Deze uitspraak is gedaan door mr. M. van Nooijen, (voorzieningen)rechter, in aanwezigheid van mr. M.C. Bakker, griffier.
De beslissing is uitgesproken in het openbaar en bekendgemaakt op:
Rechtsmiddel
Bent u het niet eens met deze uitspraak?
Als u het niet eens bent met deze uitspraak op het beroep, kunt u een brief sturen naar de rechtbank waarin u uitlegt waarom u het er niet mee eens bent. Dit heet een verzetschrift. U moet dit verzetschrift indienen binnen 6 weken na de dag waarop deze uitspraak is verzonden. U ziet deze datum hierboven. Als u graag een zitting wilt waarin u uw verzetschrift kunt toelichten, kunt u dit in uw verzetschrift vermelden.
Tegen de uitspraak op het verzoek om een voorlopige voorziening staat geen rechtsmiddel open.

Voetnoten

1.Zie artikel 8:54, eerste lid, aanhef en onder c, en artikel 8:83, derde lid, van de Algemene wet bestuursrecht (Awb).
2.Op grond van artikel 30, eerste lid, van de Vreemdelingenwet 2000 (Vw).
3.Handvest van de grondrechten van de Europese Unie.
4.Arrest van het Hof van Justitie van de Europese Unie van 19 maart 2019, C-163/17, ECLI:EU:C:2019:218.
5.Amnesty International, ‘Switzerland: Amnesty International sounds the alarm and urges action to put an end to human rights violations in federal asylum centres’, 19 mei 2021, url: https://www.amnesty.org/en/latest/news/2021/05/switzerland-amnesty-international-sounds-the-alarm-and-urges-action-to-put-an-end-to-human-rights-violations-in-federal-asylum-centres/.

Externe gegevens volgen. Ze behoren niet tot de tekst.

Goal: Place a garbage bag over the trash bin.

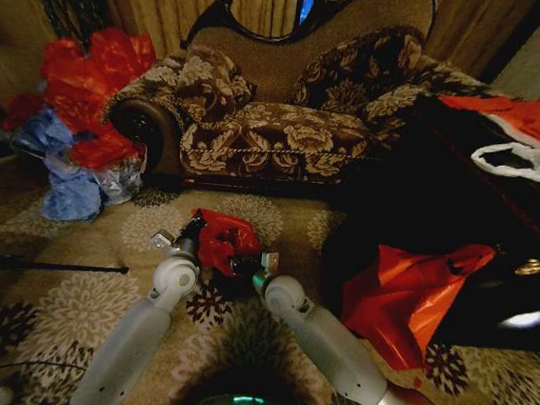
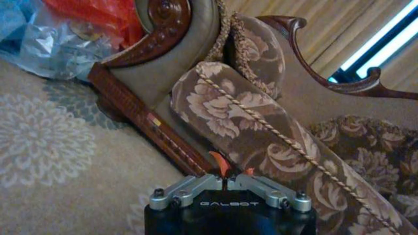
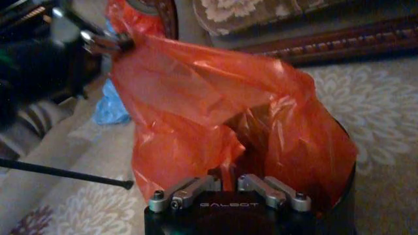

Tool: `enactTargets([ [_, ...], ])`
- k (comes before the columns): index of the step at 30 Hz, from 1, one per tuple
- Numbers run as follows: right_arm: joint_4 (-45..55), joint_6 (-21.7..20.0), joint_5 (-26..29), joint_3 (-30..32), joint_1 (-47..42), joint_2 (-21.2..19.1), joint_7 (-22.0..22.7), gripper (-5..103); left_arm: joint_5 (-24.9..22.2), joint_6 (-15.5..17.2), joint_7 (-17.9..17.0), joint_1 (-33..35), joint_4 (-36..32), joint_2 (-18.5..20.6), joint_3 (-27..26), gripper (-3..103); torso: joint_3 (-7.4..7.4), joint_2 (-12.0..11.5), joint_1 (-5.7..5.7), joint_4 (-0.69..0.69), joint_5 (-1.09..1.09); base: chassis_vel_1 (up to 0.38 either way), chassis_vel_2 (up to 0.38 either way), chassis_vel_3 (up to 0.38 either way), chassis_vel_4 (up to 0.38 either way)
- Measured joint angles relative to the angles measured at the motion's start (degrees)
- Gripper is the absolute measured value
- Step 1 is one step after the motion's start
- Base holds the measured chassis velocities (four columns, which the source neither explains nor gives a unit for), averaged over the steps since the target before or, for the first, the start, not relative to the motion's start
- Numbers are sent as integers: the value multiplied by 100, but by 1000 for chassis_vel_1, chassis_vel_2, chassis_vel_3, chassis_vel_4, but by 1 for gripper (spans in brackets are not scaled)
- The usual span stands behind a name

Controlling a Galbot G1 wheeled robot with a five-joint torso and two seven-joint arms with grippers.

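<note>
The deep-red garbage bag (image 1: 224, 239) hangs bunched between my two grippers on the carpet in front of the sofa. In the right wrist view the garbage bag (image 3: 216, 103) drapes over the black trash bin (image 3: 350, 196), with its lower part inside the rim. My left gripper (image 1: 191, 227) is shut on one edge of the bag; a red sliver (image 2: 222, 165) pokes up between its fingers (image 2: 196, 188). My right gripper (image 3: 226, 182) is shut on the opposite edge, right at the bin's mouth. In the head view the trash bin (image 1: 233, 283) is mostly hidden under the bag and wrists.
The floral sofa (image 1: 287, 128) stands close behind. A heap of red and blue bags (image 1: 77, 117) lies at the left. An orange-red bag (image 1: 405, 292) hangs off a dark table (image 1: 460, 211) at the right. A thin black rod (image 1: 44, 264) lies on the carpet.
</note>
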Motion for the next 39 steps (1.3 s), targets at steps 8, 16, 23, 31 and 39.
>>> enactTargets([
  [8, 984, -51, 198, -69, -373, -404, 94, 0, 58, 14, -78, 84, 50, 9, -93, 0, 0, -1, 0, -1, 0, 0, 0, 0, 0],
  [16, 1418, -78, 340, 155, -565, -797, 101, 0, 335, 744, -844, 384, -90, 148, -116, 0, -1, -1, -1, 0, -1, 0, 0, 0, 0],
  [23, 1618, -93, 268, 312, -909, -996, 34, 0, 771, 680, -839, 573, 351, 82, -260, 0, -1, -1, -1, 0, 0, 0, 0, 0, 0],
  [31, 1726, -94, 170, 521, -1216, -1107, -101, 0, 949, 469, -671, 298, 1247, -147, -201, 0, 0, -1, -1, -1, 0, 0, 0, 0, 0],
  [39, 1813, -104, 123, 692, -1402, -1186, -210, 0, 1090, 334, -509, -4, 2108, -372, -128, 0, 0, -1, -1, -1, 0, 0, 0, 0, 0],
])
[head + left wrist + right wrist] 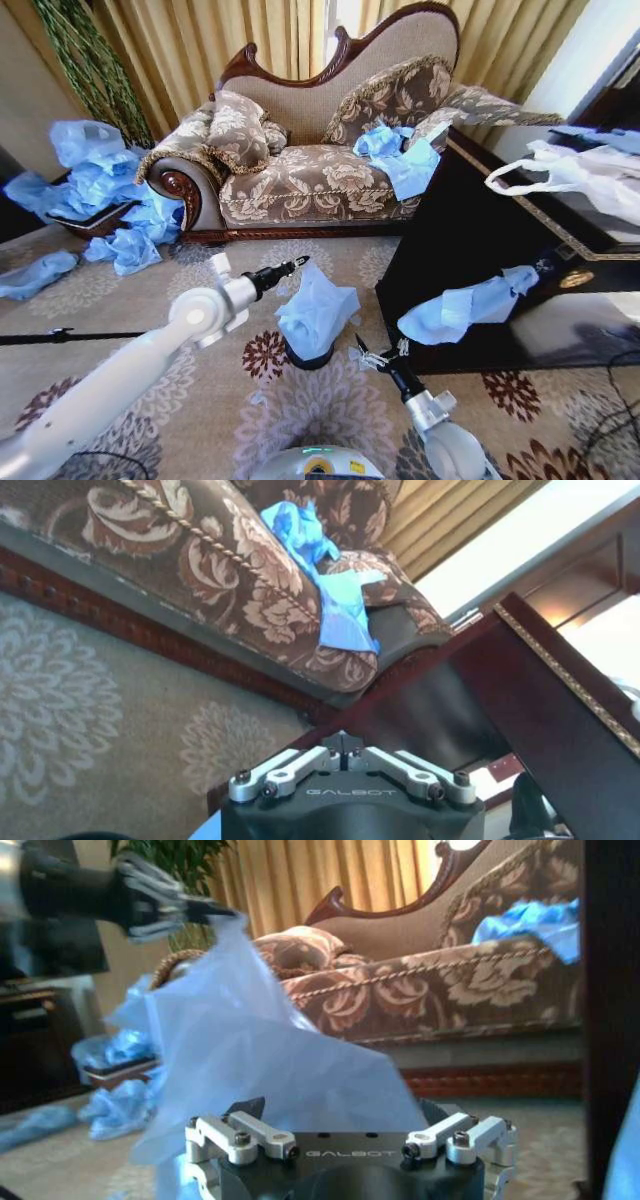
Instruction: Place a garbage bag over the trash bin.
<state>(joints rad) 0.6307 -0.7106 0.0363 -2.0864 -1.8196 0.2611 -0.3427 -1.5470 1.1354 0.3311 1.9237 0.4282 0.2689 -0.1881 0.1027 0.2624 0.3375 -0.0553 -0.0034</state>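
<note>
Two grippers work one thin, crinkly light-blue plastic garbage bag [317, 308], draped over the small black cylindrical trash bin [308, 357] on the patterned carpet [330, 410]; nothing inside the bin shows. I judge the covering step half done. The left gripper [296, 265], at the bag's eleven o'clock, is clamped on its top corner. The right gripper [364, 352], at four o'clock, stands apart and empty. Next, the mouth needs spreading around the rim.

The head view looks forward and down from above at the carpet [330, 410], sofa [300, 180] and dark cabinet [470, 240]. The left wrist view faces the sofa's far end and cabinet closely. The right wrist view sits low, facing the sofa.
</note>
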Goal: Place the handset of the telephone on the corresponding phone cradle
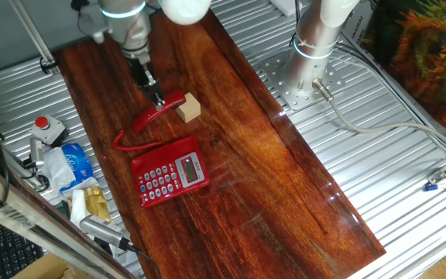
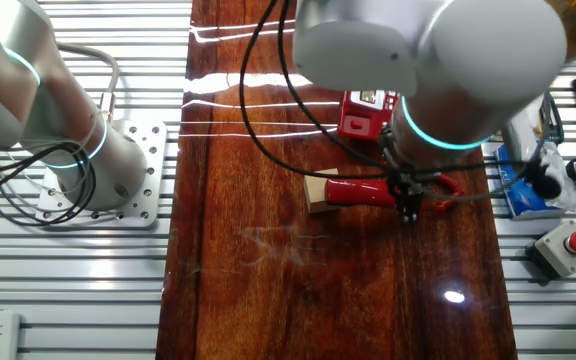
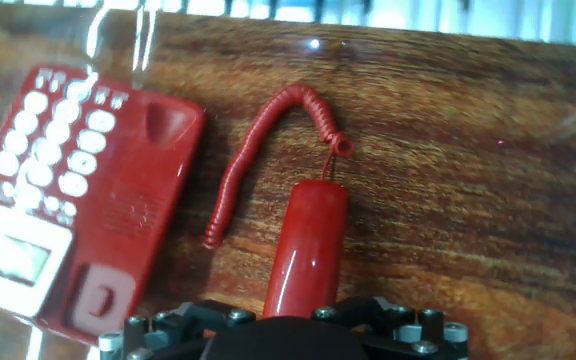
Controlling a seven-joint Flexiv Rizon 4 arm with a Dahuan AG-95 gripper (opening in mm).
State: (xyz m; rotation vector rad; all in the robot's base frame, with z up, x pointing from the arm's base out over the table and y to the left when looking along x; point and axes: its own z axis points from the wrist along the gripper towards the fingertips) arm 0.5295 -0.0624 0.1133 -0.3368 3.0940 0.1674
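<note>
The red handset (image 1: 165,108) lies slanted on the wooden table, behind the telephone (image 1: 169,172). My gripper (image 1: 158,98) comes down on its middle and is shut on it. In the other fixed view the gripper (image 2: 406,205) stands at the right end of the handset (image 2: 360,192). In the hand view the handset (image 3: 308,245) runs up from between the jaws, low over the wood, and its coiled cord (image 3: 253,160) curves down beside the telephone (image 3: 78,190). The phone cradle (image 3: 133,220) is the red strip on the telephone's right side and holds nothing.
A tan wooden cube (image 1: 190,108) touches or nearly touches the handset's far end, as the other fixed view (image 2: 318,190) also shows. A grey box with a red button (image 1: 45,128) and loose packets (image 1: 76,167) lie off the table's left edge. A second arm's base (image 1: 316,39) stands at the back right.
</note>
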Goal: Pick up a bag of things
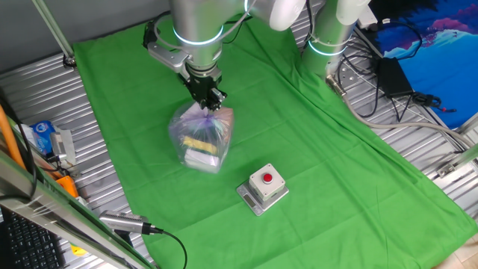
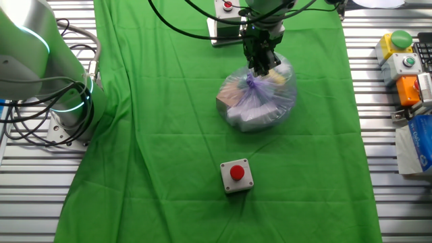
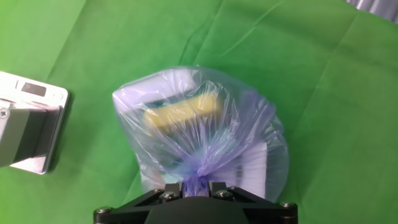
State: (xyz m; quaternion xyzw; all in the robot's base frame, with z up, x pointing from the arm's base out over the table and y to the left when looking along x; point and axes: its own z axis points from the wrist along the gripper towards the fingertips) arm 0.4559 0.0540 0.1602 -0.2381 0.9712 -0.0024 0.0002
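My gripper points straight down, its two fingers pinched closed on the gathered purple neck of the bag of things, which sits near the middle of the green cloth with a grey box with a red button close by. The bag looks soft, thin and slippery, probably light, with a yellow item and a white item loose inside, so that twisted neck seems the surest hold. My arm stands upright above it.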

6.InfoMigrants, ‘Switzerland: People of African descent face ‘systemic racism’, UN experts, 6 oktober 2022, url: https://www.infomigrants.net/en/post/43817/switzerland-people-of-african-descent-face-systemic-racism-un-experts.
7.Zie bijvoorbeeld de uitspraak van de Afdeling bestuursrechtspraak van de Raad van State op 22 februari 2019, ECLI:NL:RVS:2019:579.
8.Op grond van artikel 8:81 en 8:83, derde lid, van de Awb.